He blinked at her with droplets of water running down his pale face, and she realised he couldn't understand her. Without his little device he was as deaf and dumb as the day she had met him. She remembered that; seeing him like an apparition through the smoke in the dungeon. Now, she was seeing him blurred through steam and there was none of that fear that had flooded through her. Almost hairless hide slick with water. He... He was he... she was jolted with shock and disbelief as she felt the stirrings deep within her, scents barely perceptible tinged the air.
She looked away in a wave of embarrassment.
"Ah, sorry," she mumbled again, abruptly anxious to be away and clumsy in her haste. Her claws didn't help, catching in a piece of clothing left on the smooth floor, tangling around her feet, skidding out from under her and sending her over backwards into pouring water and a pair of smooth hands catching her under her arms before she had a chance to hit.
"Gods-burned clumsy fool," she berated herself while sitting on the floor with water pouring down, soaking her and pooling around her and a weird male kneeling over her. She looked up into the grinning face of Seth'Nai. "That wasn't the most graceful thing you've ever seen, ah? Almost as bad as you. Thank the Pantheon you can't understand me."
Still, she took the hand he offered and clambered to her feet to look down at herself in a mixture of disgust and amusement: fur sopping wet, her breeks soaked, both dripping trails of mud that swirled away down grills in the floor. That wave of emotion earlier, that had abated... Ah, well, at least the water was warm. Wonderfully warm. She closed her eyes and sighed as the stream pulsed on her head, caressing her as she had never known water could.
A few beats later Seth'Nai was helping her balance while she struggled out of grimy clothes that seemed to have grown to her. He threw them from the cubicle then helped her get clean.
"Who would think to make water do this?" Her rhetorical question was unanswered and she kept tapping a claw against the small grid of squares marked with little pictures. Each one made the water come from different directions. A horizontal bar with a blue-to-red gradient let her change the pressure and temperature.
"Hot or cold water," she grinned and changed the water to hot pulsating needles that struck her from head to toe. "Gods, that feels good... Higher... No lower, down there..."
Seth'Nai rumbled something and moved the brush to scrub the spot between her shoulders where she pointed with her tail. The dirt was long gone down the drain and what with the grooming and the hot water, the knots in her muscles were going the same way. He took some time to examine the still-healing wound on her leg that still gave her twinges of pain when pressed. When she hissed in sudden pain he just patted her flank and left it.

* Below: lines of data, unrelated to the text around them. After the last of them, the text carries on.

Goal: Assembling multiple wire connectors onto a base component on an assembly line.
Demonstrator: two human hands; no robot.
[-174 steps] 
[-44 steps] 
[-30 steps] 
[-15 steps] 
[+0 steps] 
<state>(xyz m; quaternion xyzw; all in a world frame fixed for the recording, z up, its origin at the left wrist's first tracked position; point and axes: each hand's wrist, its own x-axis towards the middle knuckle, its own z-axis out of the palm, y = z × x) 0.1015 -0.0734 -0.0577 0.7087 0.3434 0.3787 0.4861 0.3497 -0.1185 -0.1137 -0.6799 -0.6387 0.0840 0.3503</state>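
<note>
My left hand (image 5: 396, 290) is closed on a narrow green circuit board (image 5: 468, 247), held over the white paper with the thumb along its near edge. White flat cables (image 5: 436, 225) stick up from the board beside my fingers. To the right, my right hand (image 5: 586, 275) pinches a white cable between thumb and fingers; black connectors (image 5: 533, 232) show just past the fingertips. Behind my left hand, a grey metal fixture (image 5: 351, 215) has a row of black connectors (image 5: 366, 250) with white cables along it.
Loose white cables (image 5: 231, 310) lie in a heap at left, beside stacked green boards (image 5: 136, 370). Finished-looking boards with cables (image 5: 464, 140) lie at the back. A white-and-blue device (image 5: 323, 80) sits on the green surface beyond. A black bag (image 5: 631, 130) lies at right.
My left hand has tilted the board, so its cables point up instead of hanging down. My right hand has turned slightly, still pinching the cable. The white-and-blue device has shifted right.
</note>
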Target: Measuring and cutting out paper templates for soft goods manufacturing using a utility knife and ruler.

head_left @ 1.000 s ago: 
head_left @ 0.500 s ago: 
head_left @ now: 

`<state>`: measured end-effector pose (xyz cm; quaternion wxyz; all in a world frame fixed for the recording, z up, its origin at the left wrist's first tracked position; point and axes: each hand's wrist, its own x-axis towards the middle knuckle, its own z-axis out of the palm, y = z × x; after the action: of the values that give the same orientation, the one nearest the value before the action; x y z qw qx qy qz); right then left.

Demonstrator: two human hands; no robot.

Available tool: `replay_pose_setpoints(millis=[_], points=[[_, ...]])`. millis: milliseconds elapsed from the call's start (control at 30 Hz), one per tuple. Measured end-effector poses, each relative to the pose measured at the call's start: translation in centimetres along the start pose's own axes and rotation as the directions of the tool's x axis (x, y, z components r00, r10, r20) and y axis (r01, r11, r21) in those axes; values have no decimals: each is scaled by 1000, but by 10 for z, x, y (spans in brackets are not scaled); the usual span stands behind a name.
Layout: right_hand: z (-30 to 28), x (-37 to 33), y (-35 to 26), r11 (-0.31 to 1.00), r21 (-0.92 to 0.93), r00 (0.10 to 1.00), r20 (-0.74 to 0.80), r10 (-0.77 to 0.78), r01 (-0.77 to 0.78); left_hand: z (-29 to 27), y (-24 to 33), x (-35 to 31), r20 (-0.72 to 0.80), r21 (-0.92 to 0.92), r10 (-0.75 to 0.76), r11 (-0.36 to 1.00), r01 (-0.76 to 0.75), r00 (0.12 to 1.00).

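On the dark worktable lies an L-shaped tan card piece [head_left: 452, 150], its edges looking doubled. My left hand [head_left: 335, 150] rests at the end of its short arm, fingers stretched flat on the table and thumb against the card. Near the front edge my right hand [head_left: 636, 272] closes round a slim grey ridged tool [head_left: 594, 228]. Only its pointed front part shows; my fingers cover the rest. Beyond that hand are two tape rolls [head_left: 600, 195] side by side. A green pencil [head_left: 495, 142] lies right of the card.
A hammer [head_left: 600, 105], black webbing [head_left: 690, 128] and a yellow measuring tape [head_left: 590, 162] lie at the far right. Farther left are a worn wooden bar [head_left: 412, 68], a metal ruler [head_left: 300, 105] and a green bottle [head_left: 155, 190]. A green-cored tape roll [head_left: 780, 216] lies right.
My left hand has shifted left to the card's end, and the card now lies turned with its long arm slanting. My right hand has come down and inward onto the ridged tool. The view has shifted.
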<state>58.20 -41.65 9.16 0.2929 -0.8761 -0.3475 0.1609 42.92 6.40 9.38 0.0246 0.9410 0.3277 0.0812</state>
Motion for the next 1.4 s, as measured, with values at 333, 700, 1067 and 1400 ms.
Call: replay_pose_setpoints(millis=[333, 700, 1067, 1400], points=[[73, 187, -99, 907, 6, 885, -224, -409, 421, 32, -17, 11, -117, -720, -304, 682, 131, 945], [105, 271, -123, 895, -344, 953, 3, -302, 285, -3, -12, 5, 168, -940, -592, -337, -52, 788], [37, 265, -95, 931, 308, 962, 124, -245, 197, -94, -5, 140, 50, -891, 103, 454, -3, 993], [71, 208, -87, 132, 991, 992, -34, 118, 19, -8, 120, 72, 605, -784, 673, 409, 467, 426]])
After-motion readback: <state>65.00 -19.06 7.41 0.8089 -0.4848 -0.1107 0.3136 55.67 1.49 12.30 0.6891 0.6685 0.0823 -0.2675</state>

There were strangely scented liquids and soaps that Seth'Nai assisted in rubbing into her pelt, his fingers lingering and swirling through her fur. When rinsed out she smelled odd and her skin tingled, but her pelt felt... clean.
Drying off was no ordeal. Nersi flinched when the jets of water turned to blasts of hot air that buffeted her, insinuating itself beneath her fur in warm waves. She closed her eyes and let the wind wash around her. "You know," she sighed, "I think I could get used to this."
Seth'Nai dried off a lot faster than she did. He left, taking her trail-stained clothing with him, returning shortly after with others that he left outside the cubicle for her.
Nersi's fur was gleaming, her ruff puffed out in glorious golden disarray when she stepped from the booth. She picked up the clothes Seth'Nai had procured and examined them curiously; a pair of long breeches and a jerkin, both of unusual make and texture. She discarded the jerkin and tried the breeches. They were of a copper color that was almost metallic, with black angular markings down the legs and around the waist. Stretchable bands around the hips and legs stretched and held them in place as well as any belt could. The slot in the back wasn't fitted with clasps as with normal breeks, so she had to spend a short while threading her tail through.
Seth'Nai looked up when she stepped out into the main room. He was sitting at the desk, wearing a loose-fitting, one-piece white garment that appeared to be breeches and jerkin in one. "Look better," he greeted her. His talk-device was once again strapped to his wrist.
"Thanks," she replied. "Ah, there's something else I wanted to ask..."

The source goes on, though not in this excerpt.